I created a new merge policy, to take advantage of non-contiguous merging (
LUCENE-1076) and fix certain limitations of LogMergePolicy.
The new policy does not support contiguous merging, and always merges according to byte size, always pro rated by pct deletes.
The policy's core logic is similar to LogMP, in that it tries to merge roughly equal sized segments at once, maxMergeAtOnce (renamed from mergeFactor) at a time, resulting in the usual exponential staircase pattern when you feed it roughly equal sized segments.
You configure the approx max merged segment size (unlike LogMP where you configure the max to-be-merged size, which was always a source of confusion!). Unlike LogMP, when segments are getting close to being too large, the new policy will merge fewer segs, eg down to merging pairwise, to reach approx the max allowed size.
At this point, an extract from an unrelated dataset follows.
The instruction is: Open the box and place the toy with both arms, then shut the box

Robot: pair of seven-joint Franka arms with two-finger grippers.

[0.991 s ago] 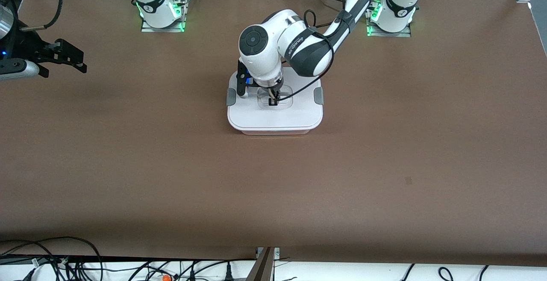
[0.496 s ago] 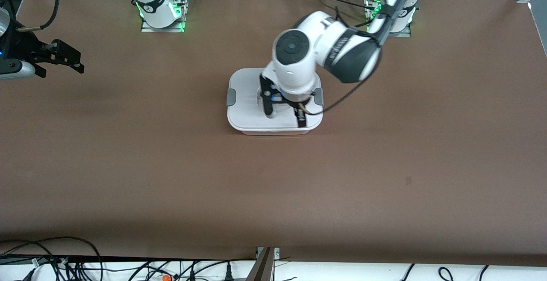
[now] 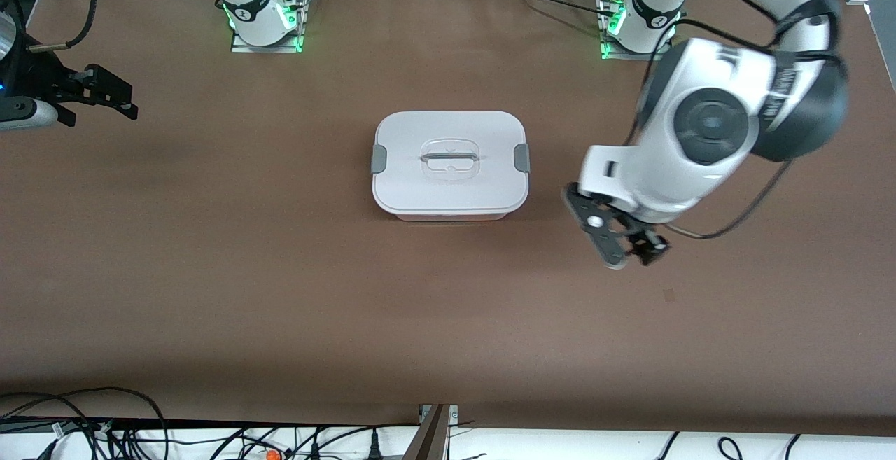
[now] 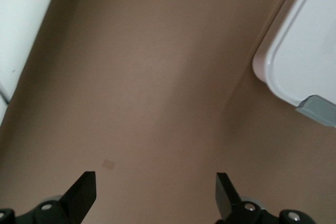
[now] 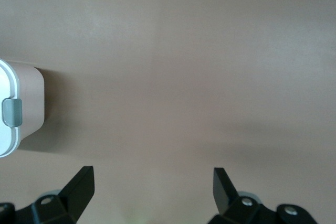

This is important since it makes that setting more "accurate"; I now default it to 5 GB (vs LogMP's 2 GB).
There is a separate maxMergeAtOnceExplicit that controls "explicit" merging (ie, app calls optimize or expungeDeletes, and maybe in the future also addIndexes); I defaulted it to 30. There is no max segment size for optimize.
The big difference vs LogMP is that the new policy does not "over-merge", meaning it does not "pay it forward"/forcefully cascade the way LogMP does today. This fixes the "inadvertent optimize" that LogMP does.
For any given sized index, the new policy computes a budget of how many segments that index is allowed to have (ie, it enumerates the steps in the stair case, based on mergeAtOnce, [floored] min segment size, and total bytes in the index); then, if the index is over-budget it picks the least-cost merge. This results in a smoother progression over time of number of segments.
There is a new configuration, segmentsPerTier, that lets you control how many segments per level you can "tolerate". This is a nice knob to turn to tradeoff merge cost vs search cost. It defaults to 10, which means it matches the staircase pattern that LogMP produces, but you can now separately control the "width" of the stairs in the staircase, from how many segments are merged at once for non-explicit merges.
It has useCompoundFile and noCFSRatio just like LogMP.
It has a new setting "expungeDeletesPctAllowed", default 10%, which allows expungeDeletes to skip merging a segment if it has < 10% deletions.
I think we should keep LogMergePolicy available for apps that want contiguous merging, merge by doc count, to not pro-rate by deletions, or to enforce a max segment size during optimize. But, with this, I'd remove the non-contiguous support for LogMergePolicy that was added under
LUCENE-1076, and make this new MP the default one.